# [Work to complete]
Send back the listing, word for word.

# [Supplied data]

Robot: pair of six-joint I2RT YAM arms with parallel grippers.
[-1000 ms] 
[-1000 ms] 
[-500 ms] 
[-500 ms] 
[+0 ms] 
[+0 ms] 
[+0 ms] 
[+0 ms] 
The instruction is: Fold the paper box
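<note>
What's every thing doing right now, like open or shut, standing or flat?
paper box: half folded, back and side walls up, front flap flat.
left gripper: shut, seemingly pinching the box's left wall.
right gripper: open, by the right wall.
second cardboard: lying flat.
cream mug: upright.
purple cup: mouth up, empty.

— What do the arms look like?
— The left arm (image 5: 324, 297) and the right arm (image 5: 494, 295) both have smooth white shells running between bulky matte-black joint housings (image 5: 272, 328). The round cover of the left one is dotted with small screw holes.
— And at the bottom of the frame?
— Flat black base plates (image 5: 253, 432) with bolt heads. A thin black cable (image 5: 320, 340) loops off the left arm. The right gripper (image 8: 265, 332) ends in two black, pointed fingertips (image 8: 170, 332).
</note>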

# [Finished task]
Robot: pair of six-joint I2RT YAM arms with parallel grippers.
[-1000 ms] 
[-1000 ms] 
[-500 ms] 
[-500 ms] 
[+0 ms] 
[+0 ms] 
[+0 ms] 
[+0 ms] 
The instruction is: Fold the paper box
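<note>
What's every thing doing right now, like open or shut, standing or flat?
paper box: half folded, back and side walls up, front flap flat.
left gripper: shut, seemingly pinching the box's left wall.
right gripper: open, by the right wall.
second cardboard: lying flat.
cream mug: upright.
purple cup: mouth up, empty.

— What do the arms look like?
— The left arm (image 5: 324, 297) and the right arm (image 5: 494, 295) both have smooth white shells running between bulky matte-black joint housings (image 5: 272, 328). The round cover of the left one is dotted with small screw holes.
— And at the bottom of the frame?
— Flat black base plates (image 5: 253, 432) with bolt heads. A thin black cable (image 5: 320, 340) loops off the left arm. The right gripper (image 8: 265, 332) ends in two black, pointed fingertips (image 8: 170, 332).
</note>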

This answer is now complete.